▸ **Problem**: Copy out each line of the data below in which "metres" appears.

▸ **Material provided**:
==============================

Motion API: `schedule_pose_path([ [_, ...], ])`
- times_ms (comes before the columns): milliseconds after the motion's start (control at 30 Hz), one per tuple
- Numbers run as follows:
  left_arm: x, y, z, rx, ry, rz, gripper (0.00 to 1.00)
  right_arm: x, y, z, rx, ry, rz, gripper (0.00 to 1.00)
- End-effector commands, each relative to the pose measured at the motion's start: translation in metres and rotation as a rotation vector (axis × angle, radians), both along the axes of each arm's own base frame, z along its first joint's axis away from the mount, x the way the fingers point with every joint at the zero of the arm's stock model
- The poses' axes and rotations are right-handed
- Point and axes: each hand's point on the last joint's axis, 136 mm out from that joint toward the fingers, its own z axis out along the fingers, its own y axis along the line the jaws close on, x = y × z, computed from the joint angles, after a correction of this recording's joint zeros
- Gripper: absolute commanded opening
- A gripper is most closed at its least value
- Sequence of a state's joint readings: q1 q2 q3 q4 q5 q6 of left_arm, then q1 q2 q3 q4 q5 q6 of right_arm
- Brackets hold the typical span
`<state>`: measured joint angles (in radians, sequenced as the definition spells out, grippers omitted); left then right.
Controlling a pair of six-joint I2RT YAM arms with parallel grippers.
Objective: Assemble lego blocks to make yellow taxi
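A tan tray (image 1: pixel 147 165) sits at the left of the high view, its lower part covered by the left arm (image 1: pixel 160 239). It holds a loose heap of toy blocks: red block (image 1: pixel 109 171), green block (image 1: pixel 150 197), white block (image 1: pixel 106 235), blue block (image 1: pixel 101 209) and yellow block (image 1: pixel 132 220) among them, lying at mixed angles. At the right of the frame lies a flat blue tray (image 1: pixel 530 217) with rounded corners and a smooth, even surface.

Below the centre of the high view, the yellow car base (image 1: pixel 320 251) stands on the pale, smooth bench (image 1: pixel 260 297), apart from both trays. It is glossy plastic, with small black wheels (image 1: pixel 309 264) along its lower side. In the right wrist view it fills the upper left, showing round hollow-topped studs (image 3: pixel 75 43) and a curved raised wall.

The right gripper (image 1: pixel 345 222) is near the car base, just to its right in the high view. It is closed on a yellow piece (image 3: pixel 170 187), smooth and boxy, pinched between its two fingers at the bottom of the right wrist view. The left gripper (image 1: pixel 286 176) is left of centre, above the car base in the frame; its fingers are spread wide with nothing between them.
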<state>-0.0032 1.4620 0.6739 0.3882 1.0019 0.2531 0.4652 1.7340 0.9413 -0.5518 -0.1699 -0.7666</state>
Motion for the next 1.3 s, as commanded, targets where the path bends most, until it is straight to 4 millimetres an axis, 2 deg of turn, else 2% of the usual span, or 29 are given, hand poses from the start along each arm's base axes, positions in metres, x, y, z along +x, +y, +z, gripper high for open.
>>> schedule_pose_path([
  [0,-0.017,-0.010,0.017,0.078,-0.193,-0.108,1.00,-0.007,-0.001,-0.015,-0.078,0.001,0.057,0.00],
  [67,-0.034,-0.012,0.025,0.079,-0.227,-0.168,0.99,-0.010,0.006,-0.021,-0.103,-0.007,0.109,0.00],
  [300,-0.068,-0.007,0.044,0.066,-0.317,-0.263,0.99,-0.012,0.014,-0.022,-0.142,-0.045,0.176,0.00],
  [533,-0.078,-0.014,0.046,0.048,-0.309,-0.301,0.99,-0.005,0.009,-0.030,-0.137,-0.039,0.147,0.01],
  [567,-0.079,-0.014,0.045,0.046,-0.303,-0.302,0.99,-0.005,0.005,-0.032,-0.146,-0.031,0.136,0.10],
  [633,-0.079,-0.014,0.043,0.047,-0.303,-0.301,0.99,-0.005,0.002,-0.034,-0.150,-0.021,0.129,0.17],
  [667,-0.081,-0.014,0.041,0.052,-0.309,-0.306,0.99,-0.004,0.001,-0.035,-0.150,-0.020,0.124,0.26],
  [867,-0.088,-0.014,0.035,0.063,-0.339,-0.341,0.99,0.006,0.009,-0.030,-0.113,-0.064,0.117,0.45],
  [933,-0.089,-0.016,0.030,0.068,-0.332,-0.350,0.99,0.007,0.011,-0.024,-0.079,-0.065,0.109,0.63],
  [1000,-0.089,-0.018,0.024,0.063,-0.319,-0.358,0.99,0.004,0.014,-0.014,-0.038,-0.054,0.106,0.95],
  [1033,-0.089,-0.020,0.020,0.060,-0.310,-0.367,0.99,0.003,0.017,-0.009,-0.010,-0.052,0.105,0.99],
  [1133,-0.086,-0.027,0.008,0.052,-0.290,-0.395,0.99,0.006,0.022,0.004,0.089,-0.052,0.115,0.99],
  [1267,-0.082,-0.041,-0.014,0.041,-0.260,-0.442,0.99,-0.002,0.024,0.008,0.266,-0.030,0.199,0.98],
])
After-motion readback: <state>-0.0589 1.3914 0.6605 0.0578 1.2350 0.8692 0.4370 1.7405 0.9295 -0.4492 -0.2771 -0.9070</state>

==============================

▸ **Your solution**:
- End-effector commands, each relative to the pose measured at the motion's start: translation in metres and rotation as a rotation vector (axis × angle, radians), both along the axes of each arm's own base frame, z along its first joint's axis away from the mount, x the way the fingers point with every joint at the zero of the arm's stock model
Motion for the next 1.3 s, as commanded, targets where the path bends most, until it is straight to 4 millimetres an axis, 2 deg of turn, else 2% of the usual span, or 29 are given, hand poses from the start along each arm's base axes, positions in metres, x, y, z along +x, +y, +z, gripper high for open.

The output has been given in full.